С этого дня двое мужчин стали ближе друг другу. Целый вечер Лантаров рассказывал хозяину лесного дома о своей жизни в городе, о прежних устремлениях, об отношениях с женщинами. Кот, распушив хвост, мурлыкал, растянувшись у него на коленях. Шура слушал с интересом, лишь иногда задавая вопросы.
– Слушай, так много секса и так мало толку, – вырвалось у него, когда Лантаров откровенно поведал о похождениях.
– Тогда мне так не казалось… – попробовал защищаться Лантаров.
– А что было главным? Из того, что запомнилось?
– Ну, сам секс-то и был главным. Он и запомнился. Необычностью.

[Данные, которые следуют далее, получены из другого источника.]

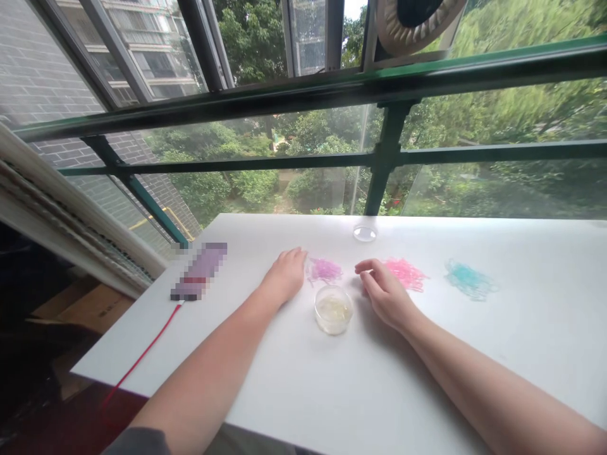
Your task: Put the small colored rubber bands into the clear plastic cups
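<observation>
A clear round container (334, 311) with pale yellowish pieces in it stands near the middle of the white table (294, 366). Behind it lies a loose pile of purple strands (325, 270); my left hand (285, 274) rests on the table just left of that pile, its fingers bent, and what is under them is hidden. My right hand (383, 289) is right of the container, beside a pile of pink strands (408, 274), thumb and fingers apart with nothing between them. Farther right is a pile of teal strands (469, 280).
A clear round lid (365, 234) lies near the table's back edge. At the left, a pixelated phone-like object (202, 270) has a red cable (150, 349) running over the front edge. Windows with a green railing (256, 164) rise behind the table.
</observation>
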`<control>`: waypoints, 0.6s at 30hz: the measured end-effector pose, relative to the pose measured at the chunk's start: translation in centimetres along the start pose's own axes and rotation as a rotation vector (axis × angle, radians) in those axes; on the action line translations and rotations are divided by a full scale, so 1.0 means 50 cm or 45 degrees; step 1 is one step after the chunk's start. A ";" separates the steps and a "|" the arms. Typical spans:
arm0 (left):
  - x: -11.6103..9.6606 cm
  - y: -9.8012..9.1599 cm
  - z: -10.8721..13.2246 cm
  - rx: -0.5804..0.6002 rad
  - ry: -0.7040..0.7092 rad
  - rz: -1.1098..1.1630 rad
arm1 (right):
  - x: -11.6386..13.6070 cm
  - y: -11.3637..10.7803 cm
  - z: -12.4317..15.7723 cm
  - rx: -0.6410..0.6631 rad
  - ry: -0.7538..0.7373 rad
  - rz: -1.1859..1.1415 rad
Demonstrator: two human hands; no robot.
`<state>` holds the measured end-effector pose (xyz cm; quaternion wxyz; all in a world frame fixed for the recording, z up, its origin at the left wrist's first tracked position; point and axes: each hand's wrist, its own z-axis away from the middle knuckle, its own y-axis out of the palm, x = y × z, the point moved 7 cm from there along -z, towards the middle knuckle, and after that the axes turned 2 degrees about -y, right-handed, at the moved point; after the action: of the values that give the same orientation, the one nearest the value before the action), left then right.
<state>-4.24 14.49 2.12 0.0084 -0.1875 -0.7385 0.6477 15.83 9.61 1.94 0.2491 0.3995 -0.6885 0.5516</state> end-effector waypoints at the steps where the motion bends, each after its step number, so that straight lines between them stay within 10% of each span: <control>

– Возможно, – не стал спорить Шура. – Но мне кажется, что секс – только один срез отношений, и без тепла, эмоционального и энергетического обмена, важного слова, каких-то совместно преодоленных трудностей и совместных побед он мало что значит. Тут все индивидуально. Для меня очевидно только одно – ничто, в том числе, и секс, не должен заслонять главного.
Лантаров пожал плечами. «Да, тут все индивидуально, ведь и ты сам писал в своем дневнике о беспорядочных связях», – он даже хотел намекнуть на это, но подумал: «Еще не время».
– А что – главное?
– Главным может быть все что угодно. Грустно родиться человеком, а умереть растением. Хотя многие люди живут именно так, не задумываясь и не беспокоясь.

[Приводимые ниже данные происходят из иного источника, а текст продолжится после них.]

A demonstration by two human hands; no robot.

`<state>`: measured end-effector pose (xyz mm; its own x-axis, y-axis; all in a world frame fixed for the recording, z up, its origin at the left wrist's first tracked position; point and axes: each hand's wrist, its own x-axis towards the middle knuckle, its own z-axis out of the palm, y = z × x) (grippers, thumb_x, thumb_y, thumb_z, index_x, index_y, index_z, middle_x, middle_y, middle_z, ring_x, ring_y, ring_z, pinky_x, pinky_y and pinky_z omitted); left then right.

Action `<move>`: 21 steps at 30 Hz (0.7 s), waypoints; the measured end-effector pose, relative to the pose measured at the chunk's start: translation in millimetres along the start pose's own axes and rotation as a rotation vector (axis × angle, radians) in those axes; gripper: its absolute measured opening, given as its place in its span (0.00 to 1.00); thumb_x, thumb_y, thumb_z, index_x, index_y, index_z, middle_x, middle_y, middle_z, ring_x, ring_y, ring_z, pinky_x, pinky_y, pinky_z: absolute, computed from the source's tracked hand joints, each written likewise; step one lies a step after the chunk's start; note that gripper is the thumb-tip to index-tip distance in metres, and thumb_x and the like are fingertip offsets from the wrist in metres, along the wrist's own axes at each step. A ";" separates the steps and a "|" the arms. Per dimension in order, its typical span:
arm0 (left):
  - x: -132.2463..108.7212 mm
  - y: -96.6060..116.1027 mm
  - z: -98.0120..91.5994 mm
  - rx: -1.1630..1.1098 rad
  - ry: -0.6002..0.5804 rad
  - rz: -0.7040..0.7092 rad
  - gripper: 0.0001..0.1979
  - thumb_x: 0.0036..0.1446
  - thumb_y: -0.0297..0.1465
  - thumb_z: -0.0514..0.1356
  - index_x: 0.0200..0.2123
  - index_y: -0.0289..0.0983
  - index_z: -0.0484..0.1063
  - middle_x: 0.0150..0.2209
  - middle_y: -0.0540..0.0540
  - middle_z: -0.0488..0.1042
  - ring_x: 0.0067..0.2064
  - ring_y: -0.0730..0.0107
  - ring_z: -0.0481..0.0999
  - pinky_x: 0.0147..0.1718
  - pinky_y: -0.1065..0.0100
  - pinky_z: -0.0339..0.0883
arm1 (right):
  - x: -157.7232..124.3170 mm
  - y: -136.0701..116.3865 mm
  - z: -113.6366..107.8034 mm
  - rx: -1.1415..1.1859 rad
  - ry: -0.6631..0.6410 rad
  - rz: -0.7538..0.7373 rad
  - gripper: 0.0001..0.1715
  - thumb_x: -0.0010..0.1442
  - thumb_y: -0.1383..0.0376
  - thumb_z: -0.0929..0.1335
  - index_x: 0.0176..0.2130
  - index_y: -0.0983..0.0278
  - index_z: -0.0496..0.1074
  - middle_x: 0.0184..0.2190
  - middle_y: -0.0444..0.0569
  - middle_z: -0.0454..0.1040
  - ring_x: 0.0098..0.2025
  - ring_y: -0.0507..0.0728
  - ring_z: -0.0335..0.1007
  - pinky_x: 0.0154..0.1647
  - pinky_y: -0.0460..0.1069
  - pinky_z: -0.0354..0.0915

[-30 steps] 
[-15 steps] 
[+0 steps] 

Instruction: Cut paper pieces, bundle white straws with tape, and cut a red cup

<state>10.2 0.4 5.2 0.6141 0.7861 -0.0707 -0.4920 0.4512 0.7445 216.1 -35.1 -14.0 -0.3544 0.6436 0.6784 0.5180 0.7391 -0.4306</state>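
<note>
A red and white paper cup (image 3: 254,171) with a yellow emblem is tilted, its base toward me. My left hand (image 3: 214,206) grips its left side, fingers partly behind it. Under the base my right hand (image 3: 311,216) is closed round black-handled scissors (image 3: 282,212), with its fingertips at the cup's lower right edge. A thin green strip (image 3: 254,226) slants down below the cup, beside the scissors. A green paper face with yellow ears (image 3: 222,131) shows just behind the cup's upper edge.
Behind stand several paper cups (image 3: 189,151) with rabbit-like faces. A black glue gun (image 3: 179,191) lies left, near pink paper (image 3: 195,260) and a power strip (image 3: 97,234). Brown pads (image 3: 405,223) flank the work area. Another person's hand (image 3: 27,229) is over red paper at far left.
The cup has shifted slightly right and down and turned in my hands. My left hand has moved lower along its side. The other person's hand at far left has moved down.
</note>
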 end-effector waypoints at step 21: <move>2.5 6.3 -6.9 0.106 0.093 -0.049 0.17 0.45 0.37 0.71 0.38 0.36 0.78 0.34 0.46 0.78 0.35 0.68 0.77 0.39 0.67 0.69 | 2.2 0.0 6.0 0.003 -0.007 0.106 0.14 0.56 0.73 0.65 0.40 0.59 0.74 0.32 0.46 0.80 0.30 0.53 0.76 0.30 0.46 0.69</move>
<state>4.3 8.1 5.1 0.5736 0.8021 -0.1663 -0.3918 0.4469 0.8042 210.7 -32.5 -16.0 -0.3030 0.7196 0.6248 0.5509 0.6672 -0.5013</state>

Сказанное Шурой немного задело Лантарова, потому что за безличной формой он угадывал намек на его жизнь. Но он поймал себя на мысли, что уже давно не обижается на Шуру.
4
Каждый день после занятий дыханием и выполнения нескольких физических упражнений с Шурой Лантаров с мужественным видом отправлялся на сеанс, как он говорил, самоистязания. На пятый день он, опираясь на палочку, достиг наконец заветной черты – границы леса. Опершись спиной о шершавый ствол громадного дуба, он сказал себе, что это самый счастливый день с того момента, как он попал в аварию… Тяжело дыша, он отдыхал не меньше четверти часа. Протоптанная людьми дорожка с множеством неровностей изнуряла его больше, чем путь небезызвестного Фидиппида от Марафона до Афин. Но теперь, закусив губу, он все-таки двигался, и каждый новый день радовал его достижениями. Прежде чем отправиться в обратный путь, Лантаров, невольно любуясь, разглядывал причудливые формы деревьев и с наслаждением вдыхал смолистый, насыщенный влагой и запахами леса воздух. Больше всего его удивлял изогнутый, совсем голый и сухой от старости ствол сосны. Дерево было ветхое, все в черных шрамах времени. Казалось, сосна вот-вот рухнет, но по неясным причинам не падала. На стволе ее невозмутимо и сосредоточенно, совершенно не обращая внимания на человека, уже несколько дней подряд трудился маленький упорный дятел. Лантаров не видел пернатого, но каждый раз мерный, с неослабевающей силой стук маленького клюва о ствол вдохновлял его, наполнял энергией и решимостью бороться.